**What you have to do:** Only one stretch of the data below is wanted: the lines from the one with "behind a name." through the one with "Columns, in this", repeated exactly.
───
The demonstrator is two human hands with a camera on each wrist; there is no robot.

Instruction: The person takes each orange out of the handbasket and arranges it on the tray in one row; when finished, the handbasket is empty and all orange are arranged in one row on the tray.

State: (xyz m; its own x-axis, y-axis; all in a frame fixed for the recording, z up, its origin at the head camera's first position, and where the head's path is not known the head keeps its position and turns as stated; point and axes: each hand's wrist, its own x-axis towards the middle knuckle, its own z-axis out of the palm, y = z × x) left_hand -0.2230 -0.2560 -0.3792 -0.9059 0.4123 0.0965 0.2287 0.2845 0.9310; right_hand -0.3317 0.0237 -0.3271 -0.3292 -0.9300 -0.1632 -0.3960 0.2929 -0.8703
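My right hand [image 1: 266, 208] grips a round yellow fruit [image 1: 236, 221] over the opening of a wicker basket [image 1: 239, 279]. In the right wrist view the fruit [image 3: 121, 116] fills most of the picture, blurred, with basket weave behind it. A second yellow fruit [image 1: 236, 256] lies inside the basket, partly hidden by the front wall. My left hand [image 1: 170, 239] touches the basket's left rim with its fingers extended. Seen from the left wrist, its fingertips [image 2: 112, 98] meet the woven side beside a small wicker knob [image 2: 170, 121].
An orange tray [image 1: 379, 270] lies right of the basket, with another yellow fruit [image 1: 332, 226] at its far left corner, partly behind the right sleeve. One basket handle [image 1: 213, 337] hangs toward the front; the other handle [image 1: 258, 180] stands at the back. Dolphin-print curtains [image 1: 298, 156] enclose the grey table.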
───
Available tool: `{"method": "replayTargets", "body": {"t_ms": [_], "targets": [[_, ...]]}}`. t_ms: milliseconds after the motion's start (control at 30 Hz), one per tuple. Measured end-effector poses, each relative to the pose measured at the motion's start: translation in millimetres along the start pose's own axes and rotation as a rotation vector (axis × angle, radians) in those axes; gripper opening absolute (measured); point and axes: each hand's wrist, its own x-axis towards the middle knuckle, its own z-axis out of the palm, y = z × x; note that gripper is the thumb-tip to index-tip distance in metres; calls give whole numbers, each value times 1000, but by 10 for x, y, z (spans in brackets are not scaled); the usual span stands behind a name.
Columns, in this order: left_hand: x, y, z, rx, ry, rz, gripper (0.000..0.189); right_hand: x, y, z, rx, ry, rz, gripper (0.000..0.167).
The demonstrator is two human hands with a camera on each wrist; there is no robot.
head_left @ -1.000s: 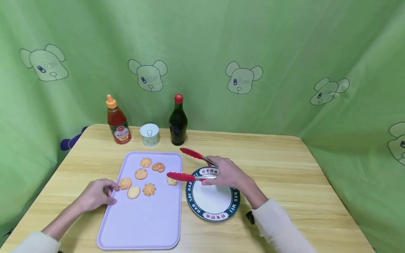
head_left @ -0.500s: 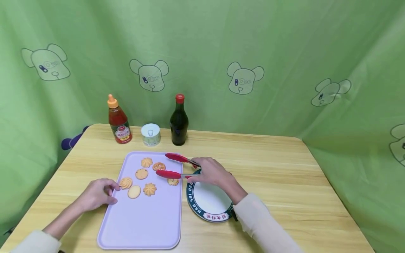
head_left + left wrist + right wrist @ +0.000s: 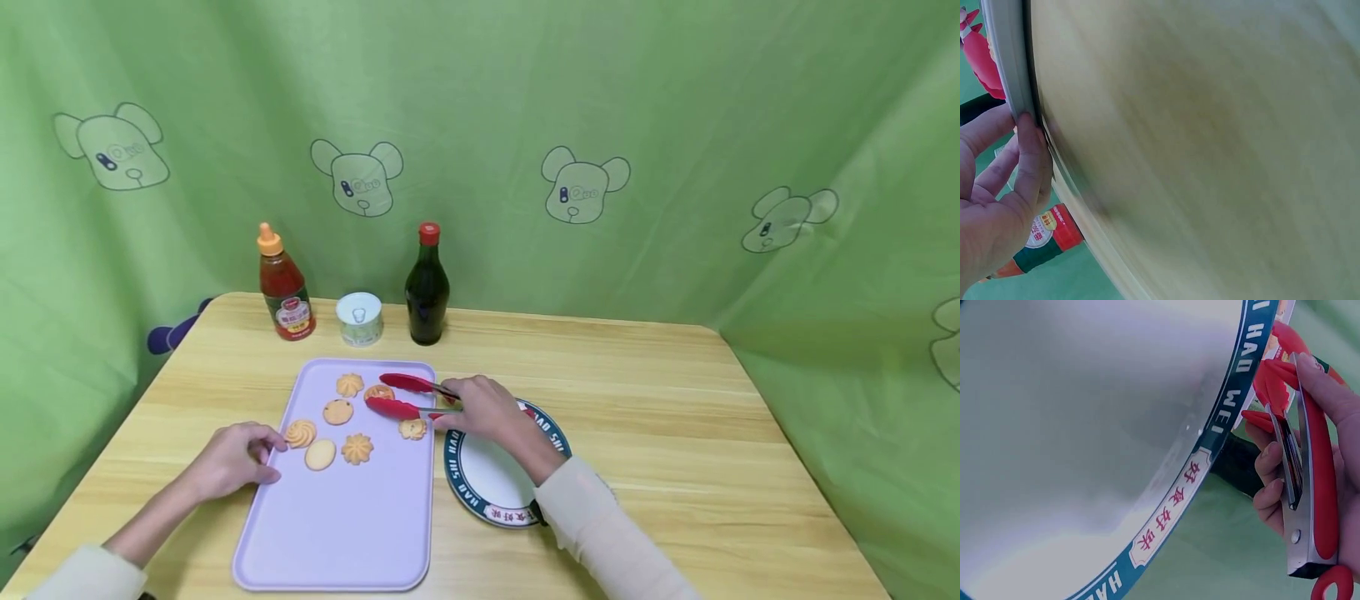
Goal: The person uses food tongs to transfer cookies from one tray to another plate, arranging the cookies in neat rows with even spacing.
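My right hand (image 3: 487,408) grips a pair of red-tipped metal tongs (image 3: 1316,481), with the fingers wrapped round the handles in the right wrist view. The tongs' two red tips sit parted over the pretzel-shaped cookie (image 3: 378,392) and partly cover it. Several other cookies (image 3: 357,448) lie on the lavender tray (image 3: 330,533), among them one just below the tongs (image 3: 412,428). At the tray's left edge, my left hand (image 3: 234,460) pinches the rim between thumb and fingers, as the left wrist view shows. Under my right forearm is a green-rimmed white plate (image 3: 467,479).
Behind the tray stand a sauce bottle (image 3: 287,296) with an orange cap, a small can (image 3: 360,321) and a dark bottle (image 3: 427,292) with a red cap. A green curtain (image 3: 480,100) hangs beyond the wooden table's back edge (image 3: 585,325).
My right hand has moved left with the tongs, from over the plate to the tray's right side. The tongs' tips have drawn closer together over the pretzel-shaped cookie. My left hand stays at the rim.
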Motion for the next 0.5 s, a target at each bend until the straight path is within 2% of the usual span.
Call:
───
**The completed task:**
Available tool: `{"method": "replayTargets", "body": {"t_ms": [_], "targets": [[_, ...]]}}`. t_ms: milliseconds after the motion's start (control at 30 Hz), one per tuple. Measured end-effector poses, each relative to the pose measured at the motion's start: translation in millimetres along the start pose's own axes and rotation as a rotation vector (axis × angle, radians) in those axes; gripper opening absolute (measured); point and axes: each hand's wrist, its own x-axis towards the middle knuckle, its own z-axis out of the palm, y = z × x; note that gripper is the thumb-tip to index-tip distance in metres; calls give whole numbers, each value times 1000, but by 10 for x, y, z (spans in brackets are not scaled); the usual span stands behind a name.
Columns, in this order: left_hand: x, y, z, rx, ry, rz, gripper (0.000..0.189); right_hand: x, y, z, rx, ry, rz, gripper (0.000..0.167).

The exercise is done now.